> _What you have to do_
The answer must consist of the listing, reproduced exactly.
◇ ◇ ◇
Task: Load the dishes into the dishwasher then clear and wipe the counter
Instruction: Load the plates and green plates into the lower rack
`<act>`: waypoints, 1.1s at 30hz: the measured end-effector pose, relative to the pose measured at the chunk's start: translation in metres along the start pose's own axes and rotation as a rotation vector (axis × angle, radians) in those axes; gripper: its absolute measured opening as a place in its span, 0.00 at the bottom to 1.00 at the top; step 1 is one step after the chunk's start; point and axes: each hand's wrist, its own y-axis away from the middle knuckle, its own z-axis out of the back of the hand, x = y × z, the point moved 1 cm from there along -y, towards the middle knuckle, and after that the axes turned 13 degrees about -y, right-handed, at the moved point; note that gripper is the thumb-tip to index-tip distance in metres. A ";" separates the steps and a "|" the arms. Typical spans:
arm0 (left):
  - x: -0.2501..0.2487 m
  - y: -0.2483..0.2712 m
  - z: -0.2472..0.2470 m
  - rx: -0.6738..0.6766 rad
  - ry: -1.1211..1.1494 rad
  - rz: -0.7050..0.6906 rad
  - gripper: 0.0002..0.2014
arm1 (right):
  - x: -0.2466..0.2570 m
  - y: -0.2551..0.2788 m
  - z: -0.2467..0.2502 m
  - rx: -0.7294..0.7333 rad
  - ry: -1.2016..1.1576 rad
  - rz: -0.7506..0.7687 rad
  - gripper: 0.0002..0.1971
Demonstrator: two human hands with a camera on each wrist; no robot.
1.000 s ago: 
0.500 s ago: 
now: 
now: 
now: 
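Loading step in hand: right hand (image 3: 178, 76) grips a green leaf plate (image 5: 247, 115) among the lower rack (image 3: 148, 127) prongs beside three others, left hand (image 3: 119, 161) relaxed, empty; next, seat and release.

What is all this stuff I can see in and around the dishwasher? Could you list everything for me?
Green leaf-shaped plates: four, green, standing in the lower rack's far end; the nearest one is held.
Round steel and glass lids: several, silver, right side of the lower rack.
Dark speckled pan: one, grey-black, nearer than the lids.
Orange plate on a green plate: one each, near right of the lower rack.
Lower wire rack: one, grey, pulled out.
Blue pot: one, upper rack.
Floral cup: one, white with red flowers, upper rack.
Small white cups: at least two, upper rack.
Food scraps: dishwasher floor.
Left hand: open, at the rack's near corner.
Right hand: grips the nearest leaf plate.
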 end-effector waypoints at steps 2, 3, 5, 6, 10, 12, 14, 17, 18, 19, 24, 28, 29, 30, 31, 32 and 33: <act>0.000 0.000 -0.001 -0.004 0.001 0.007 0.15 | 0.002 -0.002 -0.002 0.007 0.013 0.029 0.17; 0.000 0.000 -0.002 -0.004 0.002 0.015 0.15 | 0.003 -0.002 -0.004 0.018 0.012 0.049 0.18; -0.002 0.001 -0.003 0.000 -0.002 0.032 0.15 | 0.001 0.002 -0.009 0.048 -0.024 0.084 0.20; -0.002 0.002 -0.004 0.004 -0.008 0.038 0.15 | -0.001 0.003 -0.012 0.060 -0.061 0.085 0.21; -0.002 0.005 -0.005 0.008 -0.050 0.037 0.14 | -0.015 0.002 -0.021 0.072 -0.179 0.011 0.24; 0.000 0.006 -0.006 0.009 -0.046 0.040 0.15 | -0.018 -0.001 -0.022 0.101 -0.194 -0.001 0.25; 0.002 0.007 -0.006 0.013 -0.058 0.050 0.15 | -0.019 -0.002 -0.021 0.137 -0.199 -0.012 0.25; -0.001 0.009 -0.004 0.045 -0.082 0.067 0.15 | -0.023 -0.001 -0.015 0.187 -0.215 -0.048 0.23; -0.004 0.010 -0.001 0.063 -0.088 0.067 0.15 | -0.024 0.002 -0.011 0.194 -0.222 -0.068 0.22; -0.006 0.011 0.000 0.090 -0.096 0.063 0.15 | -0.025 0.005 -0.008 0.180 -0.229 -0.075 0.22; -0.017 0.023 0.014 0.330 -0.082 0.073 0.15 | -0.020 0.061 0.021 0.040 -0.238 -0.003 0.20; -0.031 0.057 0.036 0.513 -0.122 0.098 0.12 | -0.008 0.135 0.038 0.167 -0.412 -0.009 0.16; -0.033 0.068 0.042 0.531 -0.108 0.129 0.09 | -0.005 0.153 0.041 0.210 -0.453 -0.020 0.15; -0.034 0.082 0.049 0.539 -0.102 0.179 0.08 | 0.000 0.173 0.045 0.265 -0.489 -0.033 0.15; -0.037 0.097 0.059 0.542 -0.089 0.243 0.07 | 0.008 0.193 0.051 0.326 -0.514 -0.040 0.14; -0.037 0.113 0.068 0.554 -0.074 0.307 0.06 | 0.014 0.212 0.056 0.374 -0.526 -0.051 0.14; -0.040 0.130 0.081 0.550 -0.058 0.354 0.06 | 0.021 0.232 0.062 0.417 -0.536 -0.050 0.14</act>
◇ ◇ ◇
> _Solution to this problem_
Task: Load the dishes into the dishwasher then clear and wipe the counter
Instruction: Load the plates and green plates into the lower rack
`<act>`: waypoints, 1.1s at 30hz: the measured end-effector pose, relative to the pose measured at the chunk's start: translation in metres along the start pose's own axes and rotation as a rotation vector (axis × angle, radians) in those axes; gripper: its absolute measured opening as a place in its span, 0.00 at the bottom to 1.00 at the top; step 1 is one step after the chunk's start; point and axes: each hand's wrist, its own y-axis away from the middle knuckle, its own z-axis out of the back of the hand, x = y × z, the point moved 1 cm from there along -y, towards the middle knuckle, and after that the axes turned 13 degrees about -y, right-handed, at the moved point; note that gripper is the thumb-tip to index-tip distance in metres. A ";" separates the steps and a "|" the arms. Typical spans:
arm0 (left):
  - x: -0.2501..0.2487 m
  - y: -0.2483..0.2712 m
  - z: -0.2472..0.2470 m
  - rx: -0.6738..0.6766 rad
  - ry: -1.1211..1.1494 rad
  - rz: -0.7050..0.6906 rad
  - gripper: 0.0002..0.2014
arm1 (right):
  - x: -0.2466..0.2570 m
  - y: -0.2551..0.2788 m
  - z: -0.2467..0.2502 m
  - rx: -0.7294..0.7333 rad
  - ry: -1.2016..1.1576 rad
  - rz: -0.7506..0.7687 rad
  - gripper: 0.0002..0.1971
Demonstrator: two human hands with a camera on each wrist; no robot.
1.000 s ago: 
0.500 s ago: 
now: 
now: 
now: 
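Loading step in hand: right hand (image 3: 178, 76) grips a green leaf plate (image 5: 247, 115) among the lower rack (image 3: 148, 127) prongs beside three others, left hand (image 3: 119, 161) relaxed, empty; next, seat and release.

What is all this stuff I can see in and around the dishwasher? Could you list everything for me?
Green leaf-shaped plates: four, green, standing in the lower rack's far end; the nearest one is held.
Round steel and glass lids: several, silver, right side of the lower rack.
Dark speckled pan: one, grey-black, nearer than the lids.
Orange plate on a green plate: one each, near right of the lower rack.
Lower wire rack: one, grey, pulled out.
Blue pot: one, upper rack.
Floral cup: one, white with red flowers, upper rack.
Small white cups: at least two, upper rack.
Food scraps: dishwasher floor.
Left hand: open, at the rack's near corner.
Right hand: grips the nearest leaf plate.
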 end-effector waypoints at steps 2, 3, 5, 6, 10, 12, 14, 17, 18, 19, 24, 28, 29, 30, 31, 32 and 33: <act>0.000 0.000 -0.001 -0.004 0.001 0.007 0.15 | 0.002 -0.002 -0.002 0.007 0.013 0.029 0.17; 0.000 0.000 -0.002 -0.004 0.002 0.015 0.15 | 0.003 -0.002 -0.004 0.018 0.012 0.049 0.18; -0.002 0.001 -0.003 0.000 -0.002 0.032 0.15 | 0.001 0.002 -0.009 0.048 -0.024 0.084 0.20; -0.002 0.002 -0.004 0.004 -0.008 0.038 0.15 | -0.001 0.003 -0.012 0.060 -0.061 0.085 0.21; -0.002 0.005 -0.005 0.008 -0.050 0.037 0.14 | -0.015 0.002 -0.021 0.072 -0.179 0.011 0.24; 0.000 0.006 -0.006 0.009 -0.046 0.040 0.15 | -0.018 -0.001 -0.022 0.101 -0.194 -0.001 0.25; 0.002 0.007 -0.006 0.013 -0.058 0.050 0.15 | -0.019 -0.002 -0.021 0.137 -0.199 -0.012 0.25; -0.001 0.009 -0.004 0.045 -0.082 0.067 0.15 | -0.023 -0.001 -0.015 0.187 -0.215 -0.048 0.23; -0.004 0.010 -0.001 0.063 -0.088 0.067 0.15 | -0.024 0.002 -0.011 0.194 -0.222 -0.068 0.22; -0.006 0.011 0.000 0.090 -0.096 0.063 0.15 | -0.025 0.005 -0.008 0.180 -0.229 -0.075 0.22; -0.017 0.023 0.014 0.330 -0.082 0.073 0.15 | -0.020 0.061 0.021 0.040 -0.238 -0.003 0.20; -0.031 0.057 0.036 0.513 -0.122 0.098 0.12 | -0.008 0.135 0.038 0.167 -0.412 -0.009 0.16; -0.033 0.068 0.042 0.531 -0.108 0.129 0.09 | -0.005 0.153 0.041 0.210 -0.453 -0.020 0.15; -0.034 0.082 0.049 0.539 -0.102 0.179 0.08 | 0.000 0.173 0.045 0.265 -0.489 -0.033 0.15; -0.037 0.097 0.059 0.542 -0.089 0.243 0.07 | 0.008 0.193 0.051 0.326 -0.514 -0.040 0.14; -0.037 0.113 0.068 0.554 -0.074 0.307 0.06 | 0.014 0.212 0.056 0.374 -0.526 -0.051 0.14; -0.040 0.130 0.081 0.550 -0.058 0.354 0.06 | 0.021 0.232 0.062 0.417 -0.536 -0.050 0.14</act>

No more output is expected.